Toujours aussi contradictoires, c’est au moment où ils songent à effacer les traces de leurs crimes ici qu’ils continuent à pourvoir les camps en détenus là. Serguei Nabokov part pour Neuengamme en novembre où il devient le prisonnier 28 631. Motif officiel : remarques subversives. En règle générale, en camp, les gardes réservent aux homosexuels un traitement particulièrement dur. En outre, Serguei a un nom à consonance russe et la haine à l’endroit des Soviétiques, mise en sourdine le temps du pacte germano-soviétique, ressurgit avec une violence inouïe depuis qu’Hitler a lancé son offensive contre l’URSS en juin 1941. Le 4 octobre 1943, Himmler, le chef des SS, s’en fait l’écho à Poznan : « Un membre de la SS doit être honnête, fidèle et bon camarade envers ses compatriotes, mais pas envers les représentants d’autres pays. Par exemple, le destin d’un Russe ou d’un Tchèque ne l’intéresse pas […]. Ce peuple nous intéresse uniquement du point de vue de notre besoin d’esclaves. » On ne peut être plus clair.
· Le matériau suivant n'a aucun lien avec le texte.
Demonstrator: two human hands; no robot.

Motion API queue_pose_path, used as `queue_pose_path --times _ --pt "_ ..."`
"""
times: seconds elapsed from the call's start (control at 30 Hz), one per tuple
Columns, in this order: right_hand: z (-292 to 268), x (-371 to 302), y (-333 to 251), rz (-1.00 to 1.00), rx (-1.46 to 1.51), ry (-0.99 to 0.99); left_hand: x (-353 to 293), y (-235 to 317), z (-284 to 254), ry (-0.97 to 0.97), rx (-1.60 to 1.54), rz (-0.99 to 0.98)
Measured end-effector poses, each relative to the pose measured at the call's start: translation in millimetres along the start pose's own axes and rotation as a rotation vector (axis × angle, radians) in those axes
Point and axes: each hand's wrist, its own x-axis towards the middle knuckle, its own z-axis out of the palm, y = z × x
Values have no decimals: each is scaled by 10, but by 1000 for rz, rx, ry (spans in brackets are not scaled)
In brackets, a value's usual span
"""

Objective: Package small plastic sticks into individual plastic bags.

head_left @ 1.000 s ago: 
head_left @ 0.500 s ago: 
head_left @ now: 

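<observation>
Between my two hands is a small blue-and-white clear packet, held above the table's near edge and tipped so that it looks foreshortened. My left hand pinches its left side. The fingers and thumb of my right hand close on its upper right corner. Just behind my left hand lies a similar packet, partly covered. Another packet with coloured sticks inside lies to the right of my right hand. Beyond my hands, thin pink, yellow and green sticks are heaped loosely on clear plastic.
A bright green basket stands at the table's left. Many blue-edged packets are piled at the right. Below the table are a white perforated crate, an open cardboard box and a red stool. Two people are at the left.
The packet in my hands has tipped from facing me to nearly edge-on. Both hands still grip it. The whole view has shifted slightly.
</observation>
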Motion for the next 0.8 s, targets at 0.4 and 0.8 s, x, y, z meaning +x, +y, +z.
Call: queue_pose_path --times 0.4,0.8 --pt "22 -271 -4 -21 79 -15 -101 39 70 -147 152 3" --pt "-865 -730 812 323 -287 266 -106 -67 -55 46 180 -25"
Avant d’entrer dans la période la plus sombre de son histoire, le Cap Arcona renoue brièvement avec les paillettes. Il le doit à Joseph Goebbels en personne. En 1943, en effet, le tout-puissant ministre, sans l’accord duquel aucun film ne peut être réalisé, demande le tournage d’une version allemande du naufrage du Titanic. Tout ce qui se passe sur le bateau sera tourné à partir d’une maquette reconstituée et du Cap Arcona, déguisé en Titanic. Le bateau hambourgeois, s’il présente une silhouette similaire à celle de son homologue sorti des chantiers de Belfast, n’a que trois cheminées. Pour qu’il ressemble davantage au Titanic, il faut lui rajouter un cylindre couleur chamois à manchette rouge.
Goebbels tient à se servir de cette spectaculaire tragédie pour faire un film de propagande. Son message est simple : les citoyens allemands et d’origine allemande sont les victimes des Britanniques et du capitalisme anglo-saxon. Le scénario, inspiré du livre de Josef Pelz von Felinau Titanic : Die Tragödie eines Ozeanriesen (« Titanic. Tragédie d’un géant des mers »), a été retouché par le scénariste Walter Zerlett-Olfenius.
Le tournage est compliqué. Le chaos règne sur le bateau où cohabitent mal acteurs et militaires demeurés à bord. Le réalisateur, Herbert Selpin, cinéaste talentueux, qui s’est formé auprès de Georg Wilhelm Pabst, ne tarde pas à se fâcher avec Goebbels. Connu pour son caractère colérique, Selpin se répand en propos sarcastiques sur la guerre et la Wehrmacht que son scénariste, Zerlett-Olfenius, s’empresse de rapporter à Goebbels. Contraint de s’expliquer, le réalisateur rechigne à se rétracter. Goebbels le convoque. Le cinéaste ne retrouvera plus jamais la liberté. Arrêté et jeté en prison pour « propos défaitistes », il est retrouvé le lendemain matin, pendu dans sa cellule à Berlin. Vraisemblablement assassiné. Il avait 40 ans. Le Cap Arcona vient de faire sa première victime comme bateau de guerre. Goebbels se répand par la suite en réflexions sarcastiques sur son « suicide » et confie la fin du tournage à l’obscur Werner Klinger. Terminé en 1943, le film ne sortira finalement pas. À cette date, la victoire aura changé de camp. Les bombardements anglo-saxons dévastent l’Allemagne. Conscient que le drame du Titanic n’a rien de réconfortant pour une population fragilisée, Goebbels renonce à la projection.